Problem statement: Begin at the line containing "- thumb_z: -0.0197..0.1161" in the data below and go on through the line containing "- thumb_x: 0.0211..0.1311", repeating each line exactly; include both ends and no other line.

[Task material — start]

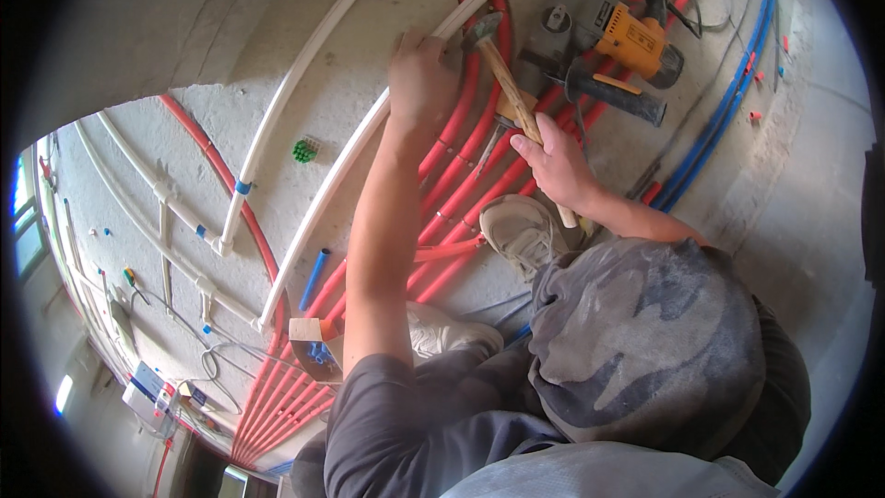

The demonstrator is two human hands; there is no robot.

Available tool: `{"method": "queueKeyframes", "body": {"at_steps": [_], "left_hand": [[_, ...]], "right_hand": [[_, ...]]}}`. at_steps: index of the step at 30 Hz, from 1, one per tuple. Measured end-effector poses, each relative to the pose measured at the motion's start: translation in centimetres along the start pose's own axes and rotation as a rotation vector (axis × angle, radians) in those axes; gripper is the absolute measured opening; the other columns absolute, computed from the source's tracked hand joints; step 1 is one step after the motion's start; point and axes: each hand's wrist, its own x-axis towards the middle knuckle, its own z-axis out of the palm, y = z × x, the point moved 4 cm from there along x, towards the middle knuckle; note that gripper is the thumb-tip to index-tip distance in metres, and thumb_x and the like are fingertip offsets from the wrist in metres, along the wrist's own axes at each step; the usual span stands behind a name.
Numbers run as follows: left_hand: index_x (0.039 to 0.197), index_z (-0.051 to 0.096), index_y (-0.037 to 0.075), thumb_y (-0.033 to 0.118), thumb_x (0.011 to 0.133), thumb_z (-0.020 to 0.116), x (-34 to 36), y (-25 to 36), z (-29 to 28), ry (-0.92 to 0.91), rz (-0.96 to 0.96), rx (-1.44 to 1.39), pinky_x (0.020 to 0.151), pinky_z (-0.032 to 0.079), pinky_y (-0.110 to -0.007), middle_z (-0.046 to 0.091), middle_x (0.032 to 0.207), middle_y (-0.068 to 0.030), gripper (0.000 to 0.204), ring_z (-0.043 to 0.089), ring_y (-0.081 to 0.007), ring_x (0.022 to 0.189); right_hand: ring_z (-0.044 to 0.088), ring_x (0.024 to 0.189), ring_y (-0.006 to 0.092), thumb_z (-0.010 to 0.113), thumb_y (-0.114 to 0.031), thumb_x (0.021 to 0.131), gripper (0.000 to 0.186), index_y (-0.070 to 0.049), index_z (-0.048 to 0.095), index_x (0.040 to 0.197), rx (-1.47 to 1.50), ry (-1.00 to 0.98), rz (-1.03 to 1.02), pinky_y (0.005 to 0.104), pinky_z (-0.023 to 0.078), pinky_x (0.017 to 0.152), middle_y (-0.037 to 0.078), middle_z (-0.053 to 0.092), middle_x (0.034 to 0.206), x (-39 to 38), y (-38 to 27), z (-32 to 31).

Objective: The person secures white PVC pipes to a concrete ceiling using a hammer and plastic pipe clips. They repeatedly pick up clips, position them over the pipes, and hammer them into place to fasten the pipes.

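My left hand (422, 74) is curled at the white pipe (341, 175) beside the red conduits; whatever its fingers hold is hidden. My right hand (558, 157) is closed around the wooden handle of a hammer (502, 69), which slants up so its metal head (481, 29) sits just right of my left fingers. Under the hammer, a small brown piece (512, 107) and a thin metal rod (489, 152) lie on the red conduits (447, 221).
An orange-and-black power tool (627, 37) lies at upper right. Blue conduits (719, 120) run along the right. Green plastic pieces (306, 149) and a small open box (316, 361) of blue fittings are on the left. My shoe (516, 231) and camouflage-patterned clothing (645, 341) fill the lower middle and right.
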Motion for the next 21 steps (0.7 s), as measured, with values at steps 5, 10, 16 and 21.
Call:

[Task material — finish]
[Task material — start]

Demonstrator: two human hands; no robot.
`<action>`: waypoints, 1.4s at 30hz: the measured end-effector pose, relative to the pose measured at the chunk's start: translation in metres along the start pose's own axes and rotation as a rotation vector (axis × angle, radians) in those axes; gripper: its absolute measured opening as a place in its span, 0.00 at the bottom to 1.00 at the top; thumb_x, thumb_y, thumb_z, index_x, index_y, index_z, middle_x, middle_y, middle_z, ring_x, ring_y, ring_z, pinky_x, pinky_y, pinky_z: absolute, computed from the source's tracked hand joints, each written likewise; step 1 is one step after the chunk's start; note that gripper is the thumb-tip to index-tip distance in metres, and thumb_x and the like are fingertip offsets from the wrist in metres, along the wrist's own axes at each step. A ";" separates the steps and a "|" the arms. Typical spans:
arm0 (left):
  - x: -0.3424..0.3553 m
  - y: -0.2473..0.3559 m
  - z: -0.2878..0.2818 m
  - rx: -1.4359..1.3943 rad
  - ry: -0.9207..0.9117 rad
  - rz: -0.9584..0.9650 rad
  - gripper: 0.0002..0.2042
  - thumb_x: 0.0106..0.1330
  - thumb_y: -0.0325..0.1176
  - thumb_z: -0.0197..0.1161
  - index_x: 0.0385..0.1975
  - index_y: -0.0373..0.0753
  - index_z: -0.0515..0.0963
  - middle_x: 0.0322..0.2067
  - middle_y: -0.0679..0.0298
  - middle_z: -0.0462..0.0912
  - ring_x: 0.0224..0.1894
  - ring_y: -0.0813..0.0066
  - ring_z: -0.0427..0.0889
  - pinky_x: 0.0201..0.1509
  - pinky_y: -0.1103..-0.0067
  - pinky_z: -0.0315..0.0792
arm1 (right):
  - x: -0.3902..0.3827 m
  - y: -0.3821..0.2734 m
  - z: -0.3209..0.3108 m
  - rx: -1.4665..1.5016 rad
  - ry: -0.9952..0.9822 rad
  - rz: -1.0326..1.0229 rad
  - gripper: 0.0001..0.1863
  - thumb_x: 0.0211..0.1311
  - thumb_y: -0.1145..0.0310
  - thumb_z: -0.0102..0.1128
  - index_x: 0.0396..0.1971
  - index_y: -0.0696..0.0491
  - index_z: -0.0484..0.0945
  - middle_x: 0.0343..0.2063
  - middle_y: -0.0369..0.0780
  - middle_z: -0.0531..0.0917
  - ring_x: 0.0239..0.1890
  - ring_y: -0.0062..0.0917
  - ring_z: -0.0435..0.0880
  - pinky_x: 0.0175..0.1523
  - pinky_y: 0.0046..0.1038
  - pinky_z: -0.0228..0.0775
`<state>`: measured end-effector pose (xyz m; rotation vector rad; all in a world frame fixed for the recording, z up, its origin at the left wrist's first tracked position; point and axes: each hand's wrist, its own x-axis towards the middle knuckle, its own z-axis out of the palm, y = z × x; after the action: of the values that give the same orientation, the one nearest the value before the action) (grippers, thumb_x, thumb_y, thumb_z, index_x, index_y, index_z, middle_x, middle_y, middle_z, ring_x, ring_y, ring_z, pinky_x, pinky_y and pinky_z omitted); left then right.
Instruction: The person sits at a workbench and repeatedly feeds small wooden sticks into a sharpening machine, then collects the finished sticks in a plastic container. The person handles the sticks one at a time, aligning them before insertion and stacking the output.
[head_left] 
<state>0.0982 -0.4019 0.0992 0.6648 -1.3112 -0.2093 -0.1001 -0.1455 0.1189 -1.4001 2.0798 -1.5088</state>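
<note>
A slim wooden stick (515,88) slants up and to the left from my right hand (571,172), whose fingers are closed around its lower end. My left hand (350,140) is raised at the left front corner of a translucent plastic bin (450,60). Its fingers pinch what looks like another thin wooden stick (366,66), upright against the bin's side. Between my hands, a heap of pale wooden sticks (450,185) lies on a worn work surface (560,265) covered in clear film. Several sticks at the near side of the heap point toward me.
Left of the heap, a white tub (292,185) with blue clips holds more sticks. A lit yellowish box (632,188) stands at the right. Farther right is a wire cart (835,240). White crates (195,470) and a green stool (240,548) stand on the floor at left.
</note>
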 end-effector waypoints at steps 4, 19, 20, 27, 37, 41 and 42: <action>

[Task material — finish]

Exercise answer:
  - thumb_z: -0.0197..0.1161
  - index_x: 0.0385..0.1975
  - index_y: -0.0373..0.0753
  - index_z: -0.0515..0.0963
  - middle_x: 0.0322..0.2067
  - middle_y: -0.0679..0.0298
  - middle_z: -0.0462..0.0912
  - ring_x: 0.0224..0.1894
  - ring_y: -0.0813..0.0066
  - ring_z: -0.0427..0.0889
  - pinky_x: 0.0201..0.1509
  - pinky_y: -0.1103..-0.0067
  - pinky_z: -0.0315..0.0792
arm1 (right):
  - x: -0.3902..0.3827 m
  - y: -0.3821..0.2734 m
  - z: -0.3209..0.3108 m
  - rx: -1.4665..1.5016 rad
  - ry: -0.9952..0.9822 rad
  - rz: -1.0326..1.0229 rad
  - gripper: 0.0001..0.1863
  - thumb_x: 0.0211..0.1311

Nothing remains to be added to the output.